One of the Caffe Aurora’s greatest challenges came in the early 1960s, when what most Poughkeepsie residents still regard as an ill-conceived urban renewal campaign swept the city, resulting in the demolition of entire historic neighborhoods. The building that housed the caffe was condemned to make way for the scheme, so Signor Paolo acquired three vacant buildings closer to the heart of Little Italy, knocked them down, and built the present structure at 145 Mill Street, which opened in August of 1962. “Things should be allowed to grow gracefully, and not be forced,” Lou muses about that experience. “Thought should be given to the relationship between businesses and their neighborhood, the viability of the proposed project, and its potential negative effects. To this day, the site of the original Caffe Aurora is still a vacant lot.”
Yet the forced move seems not to have so much as broken the caffes’ stride, for the expanded space was complemented by a diversification of its culinary repertoire that can be seen as soon as one approaches the display cases. Side by side with the old mainstays of cannoli, sfogliatelle, bigne, marzapane, pasticotti, and deliziose, one can opt for baba au rum, eclairs, petit fours, napoleons, Linzer tarts and carrot cakes, not to mention the essential apple and pumkin pies of the American holiday season.

“You have to change; you can’t stand still,” Lou affirms. “We went from Italian to European to American, even making danishes for a while before it became evident that we were not meant to be a breakfast place. Another of our initiatives was to focus on the quality of the taste of the cakes, even when they are large, as was the replica of Vassar College’s Main Building we created for its 100th anniversary in 1961, or wedding cakes.

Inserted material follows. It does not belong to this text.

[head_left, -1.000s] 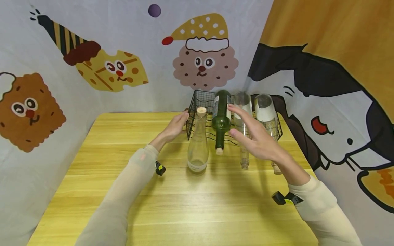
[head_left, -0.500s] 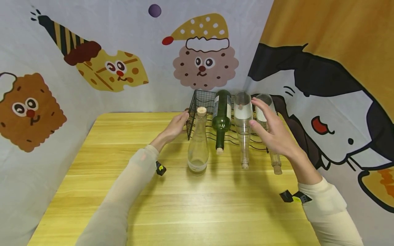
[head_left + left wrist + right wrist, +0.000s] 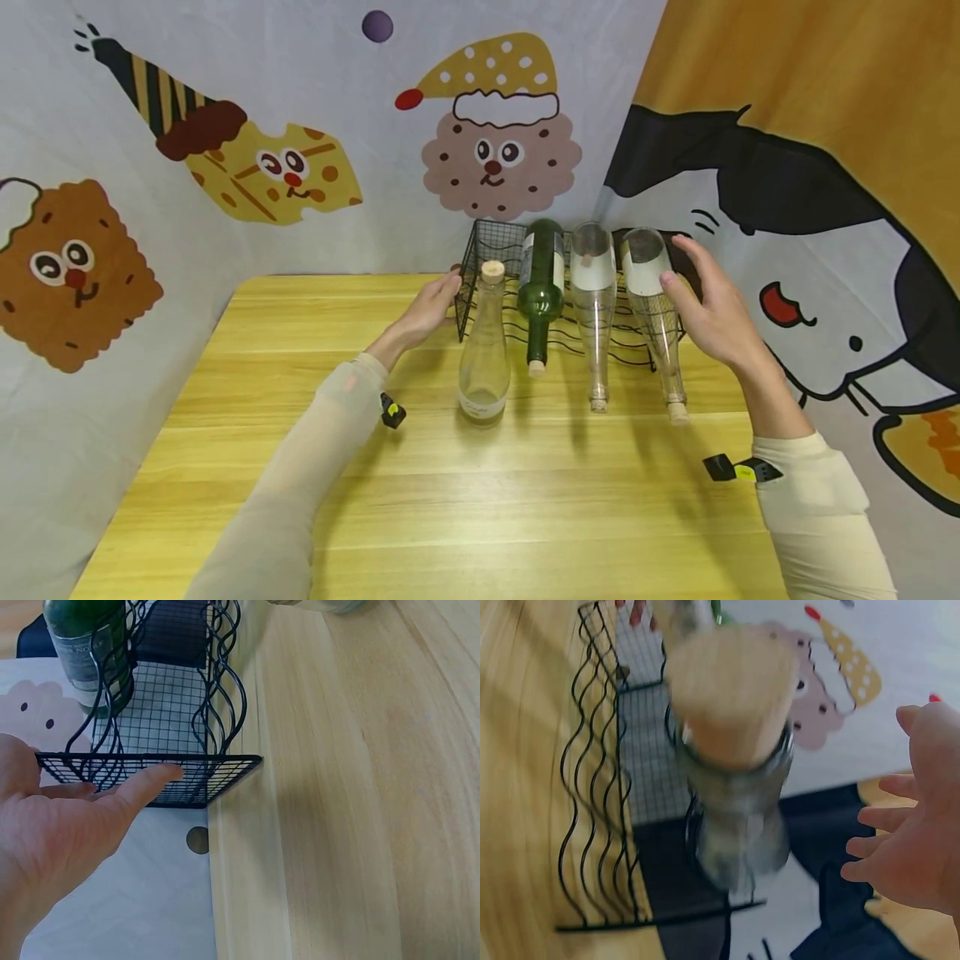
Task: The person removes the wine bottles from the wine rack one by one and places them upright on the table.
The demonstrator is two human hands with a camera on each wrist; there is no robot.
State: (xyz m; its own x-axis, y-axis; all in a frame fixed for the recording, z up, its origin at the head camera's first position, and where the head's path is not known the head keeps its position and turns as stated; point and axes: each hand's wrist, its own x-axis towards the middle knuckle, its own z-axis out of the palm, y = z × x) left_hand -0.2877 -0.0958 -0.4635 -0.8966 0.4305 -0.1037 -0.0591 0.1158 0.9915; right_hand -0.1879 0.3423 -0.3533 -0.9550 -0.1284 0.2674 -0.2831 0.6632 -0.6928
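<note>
A clear bottle [image 3: 660, 325] lies at the right end of the black wire rack [image 3: 498, 237], its long body pointing neck and cork [image 3: 678, 412] first toward the bench's [image 3: 480, 508] near side. Its white label [image 3: 647, 278] shows no words I can read. The right hand [image 3: 716, 312] is just beside it, fingers spread; a second ago it was by the green bottle [image 3: 541, 292]. The left hand [image 3: 427, 312] touches the rack's left side; I cannot tell if its fingers curl.
</note>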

We continually receive five star reviews for the latter; people write telling us that they are not used to having wedding cakes taste so good.”
Although Lou Strippoli apprenticed with his parents, he originally had no intention of taking over the family business, looking to other fields by earning a bachelors degree in Business Administration at SUNY Plattsburgh. Yet a tight job market in the early 1970s caused him to accept employment with his father, and when Signor Paolo decided to retire after Filomena’s tragic death in an auto accident in 1979, Lou took ownership of Caffe Aurora., deepening his expertise with a degree from the culinary Institute of America in Hyde Park. Signor Paolo remained a venerable and warm presence at the caffe until his passing at the age of 83 in 2000.
“I’ve worked here my whole life,” Lou concludes with a grand sweep of his hand as a diverse group of patrons lines up at the counter to be served by Emily Paonessa, the caffes’ indispensable veteran employee, while old men speaking Italian sip what the inhabitants of il bel paese cannot do without – a fine caffe espresso. “We have gone through some tough times, but the product quality and the human quality people experience when they come here have always seen us through, and made for our special reputation.”